→ **Directions for this task**: Using the data beneath this instruction, retype only the lines from the one that contains "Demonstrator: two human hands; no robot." down to the one that contains "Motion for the", both included, exactly as they appear.

→ **Data below**:
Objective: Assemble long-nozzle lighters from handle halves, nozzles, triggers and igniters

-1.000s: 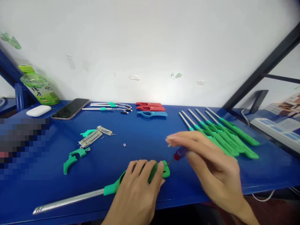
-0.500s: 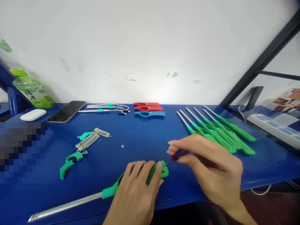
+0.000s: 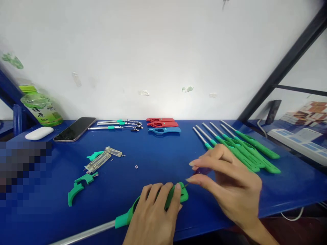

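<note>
My left hand (image 3: 157,211) is closed over the handle of a green long-nosed lighter (image 3: 184,194), pressing it down near the table's front edge. Its metal tube (image 3: 88,234) points to the lower left and runs out of the picture. Between thumb and fingers, my right hand (image 3: 230,183) pinches a small screwdriver (image 3: 203,170) with a dark purple-red handle. The screwdriver's thin shaft slants down to the butt end of the lighter; whether the tip sits in a screw is too small to tell. My left fingers hide much of the lighter's handle.
Several green lighters (image 3: 244,149) lie at right. Red handle shells (image 3: 163,124), a blue one (image 3: 165,130) and metal tubes with wires (image 3: 104,128) lie along the wall. At left are green triggers (image 3: 76,192), clear fuel tanks (image 3: 98,162), a phone (image 3: 75,129), a white case (image 3: 39,133) and a bottle (image 3: 42,109).
The view has tilted up a little, so everything sits lower in the picture. My right fingers have shifted round the screwdriver's handle, while its shaft stays at the lighter's end. My left hand keeps its hold.
</note>
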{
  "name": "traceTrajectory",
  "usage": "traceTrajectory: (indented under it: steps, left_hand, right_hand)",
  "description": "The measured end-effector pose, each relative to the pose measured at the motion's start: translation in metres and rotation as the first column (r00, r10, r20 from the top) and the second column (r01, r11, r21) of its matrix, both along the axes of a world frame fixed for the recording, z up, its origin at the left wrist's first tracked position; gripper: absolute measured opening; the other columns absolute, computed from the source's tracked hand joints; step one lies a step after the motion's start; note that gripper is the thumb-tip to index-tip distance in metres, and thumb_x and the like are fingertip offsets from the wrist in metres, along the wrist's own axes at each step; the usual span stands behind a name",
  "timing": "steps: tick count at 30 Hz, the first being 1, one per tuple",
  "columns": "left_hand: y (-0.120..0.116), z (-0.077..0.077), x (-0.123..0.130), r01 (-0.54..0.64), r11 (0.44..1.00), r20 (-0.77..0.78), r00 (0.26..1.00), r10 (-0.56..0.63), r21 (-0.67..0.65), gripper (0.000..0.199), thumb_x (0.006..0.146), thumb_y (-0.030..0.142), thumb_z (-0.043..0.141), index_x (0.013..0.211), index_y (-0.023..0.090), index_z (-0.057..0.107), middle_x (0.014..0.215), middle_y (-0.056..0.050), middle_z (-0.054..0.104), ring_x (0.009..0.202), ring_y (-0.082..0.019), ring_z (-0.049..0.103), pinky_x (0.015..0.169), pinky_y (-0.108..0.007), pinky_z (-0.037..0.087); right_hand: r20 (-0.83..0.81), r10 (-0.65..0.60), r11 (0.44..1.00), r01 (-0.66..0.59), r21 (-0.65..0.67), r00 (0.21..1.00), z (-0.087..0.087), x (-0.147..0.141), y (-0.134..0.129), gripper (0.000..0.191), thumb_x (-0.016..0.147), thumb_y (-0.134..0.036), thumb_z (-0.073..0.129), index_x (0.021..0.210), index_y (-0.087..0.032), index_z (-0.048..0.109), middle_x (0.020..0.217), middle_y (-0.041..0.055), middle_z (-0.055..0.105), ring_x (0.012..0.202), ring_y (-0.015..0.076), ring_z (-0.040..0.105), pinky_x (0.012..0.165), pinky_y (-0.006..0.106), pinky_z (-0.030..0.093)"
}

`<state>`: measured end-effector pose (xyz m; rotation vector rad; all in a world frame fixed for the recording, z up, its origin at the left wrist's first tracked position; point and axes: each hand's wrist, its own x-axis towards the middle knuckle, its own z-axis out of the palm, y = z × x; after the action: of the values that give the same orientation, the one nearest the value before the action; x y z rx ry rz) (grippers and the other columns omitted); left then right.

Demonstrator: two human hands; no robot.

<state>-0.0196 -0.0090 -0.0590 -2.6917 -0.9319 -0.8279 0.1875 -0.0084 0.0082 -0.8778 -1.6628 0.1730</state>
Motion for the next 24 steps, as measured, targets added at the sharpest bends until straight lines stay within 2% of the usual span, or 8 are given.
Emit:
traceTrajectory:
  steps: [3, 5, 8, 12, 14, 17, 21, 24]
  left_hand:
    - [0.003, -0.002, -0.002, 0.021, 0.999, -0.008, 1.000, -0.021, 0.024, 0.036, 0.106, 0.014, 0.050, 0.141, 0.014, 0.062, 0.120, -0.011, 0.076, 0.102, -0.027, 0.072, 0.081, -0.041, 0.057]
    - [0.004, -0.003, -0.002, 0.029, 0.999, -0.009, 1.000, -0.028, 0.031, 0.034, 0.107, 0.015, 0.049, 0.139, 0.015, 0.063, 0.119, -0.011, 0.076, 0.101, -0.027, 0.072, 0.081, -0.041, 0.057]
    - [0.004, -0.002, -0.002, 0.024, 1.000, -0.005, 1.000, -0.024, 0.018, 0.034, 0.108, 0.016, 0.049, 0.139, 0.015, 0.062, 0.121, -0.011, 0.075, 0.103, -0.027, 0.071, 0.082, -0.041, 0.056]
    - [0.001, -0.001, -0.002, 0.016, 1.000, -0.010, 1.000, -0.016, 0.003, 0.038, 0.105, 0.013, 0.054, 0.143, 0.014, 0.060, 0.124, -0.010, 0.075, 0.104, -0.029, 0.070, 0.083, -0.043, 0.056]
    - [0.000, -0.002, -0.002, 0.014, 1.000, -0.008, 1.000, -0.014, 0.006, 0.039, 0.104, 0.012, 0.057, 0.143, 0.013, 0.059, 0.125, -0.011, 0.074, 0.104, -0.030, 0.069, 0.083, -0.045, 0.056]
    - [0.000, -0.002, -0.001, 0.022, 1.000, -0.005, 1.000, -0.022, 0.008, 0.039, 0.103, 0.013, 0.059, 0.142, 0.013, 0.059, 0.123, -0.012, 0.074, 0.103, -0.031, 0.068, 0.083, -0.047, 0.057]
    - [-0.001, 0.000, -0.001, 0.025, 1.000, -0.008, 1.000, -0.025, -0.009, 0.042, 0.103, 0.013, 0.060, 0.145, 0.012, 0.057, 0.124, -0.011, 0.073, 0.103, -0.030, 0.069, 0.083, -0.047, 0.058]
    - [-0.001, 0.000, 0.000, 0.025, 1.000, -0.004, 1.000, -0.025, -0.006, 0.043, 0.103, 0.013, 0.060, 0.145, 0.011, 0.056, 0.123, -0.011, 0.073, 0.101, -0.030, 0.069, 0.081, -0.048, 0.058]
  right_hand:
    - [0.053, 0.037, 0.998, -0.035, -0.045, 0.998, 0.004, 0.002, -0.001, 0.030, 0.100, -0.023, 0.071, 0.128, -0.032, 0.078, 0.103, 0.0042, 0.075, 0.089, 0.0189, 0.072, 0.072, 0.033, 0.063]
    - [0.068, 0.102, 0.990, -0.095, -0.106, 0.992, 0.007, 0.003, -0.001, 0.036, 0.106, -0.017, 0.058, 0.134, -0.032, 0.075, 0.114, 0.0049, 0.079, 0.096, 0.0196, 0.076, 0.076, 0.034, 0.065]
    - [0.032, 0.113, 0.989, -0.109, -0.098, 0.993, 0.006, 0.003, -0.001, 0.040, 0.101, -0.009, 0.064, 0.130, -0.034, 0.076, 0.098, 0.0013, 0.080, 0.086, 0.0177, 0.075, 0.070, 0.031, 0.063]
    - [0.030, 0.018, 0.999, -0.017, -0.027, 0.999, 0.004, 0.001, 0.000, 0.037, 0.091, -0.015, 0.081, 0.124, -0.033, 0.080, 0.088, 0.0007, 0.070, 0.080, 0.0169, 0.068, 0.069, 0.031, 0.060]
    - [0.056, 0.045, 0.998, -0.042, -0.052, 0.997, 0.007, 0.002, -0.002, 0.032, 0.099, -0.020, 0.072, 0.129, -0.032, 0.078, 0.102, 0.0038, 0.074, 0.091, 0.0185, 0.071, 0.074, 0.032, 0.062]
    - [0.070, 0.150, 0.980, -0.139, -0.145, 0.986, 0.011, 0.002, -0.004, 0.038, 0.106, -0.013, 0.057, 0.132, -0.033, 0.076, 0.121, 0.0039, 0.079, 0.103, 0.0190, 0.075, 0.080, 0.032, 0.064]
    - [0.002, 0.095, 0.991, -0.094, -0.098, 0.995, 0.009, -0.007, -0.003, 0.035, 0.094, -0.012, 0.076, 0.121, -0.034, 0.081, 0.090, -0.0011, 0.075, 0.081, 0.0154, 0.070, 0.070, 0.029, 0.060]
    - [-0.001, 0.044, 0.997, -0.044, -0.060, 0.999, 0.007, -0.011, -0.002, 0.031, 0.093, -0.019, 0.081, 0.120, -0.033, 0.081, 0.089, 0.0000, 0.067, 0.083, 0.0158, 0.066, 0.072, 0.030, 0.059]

→ **Answer to the exercise**:
Demonstrator: two human hands; no robot.

<state>-0.0196 -0.0090 -0.0590 -2.6917 -0.9319 -0.8279 0.1875 -0.0084 0.0082 -0.8778 -1.6628 0.1730</state>
Motion for the next 24 steps, as measured, targets added at the sharpest bends until straight lines stay within 2% of the usual span, or 8 are given.

This brings the exercise to completion.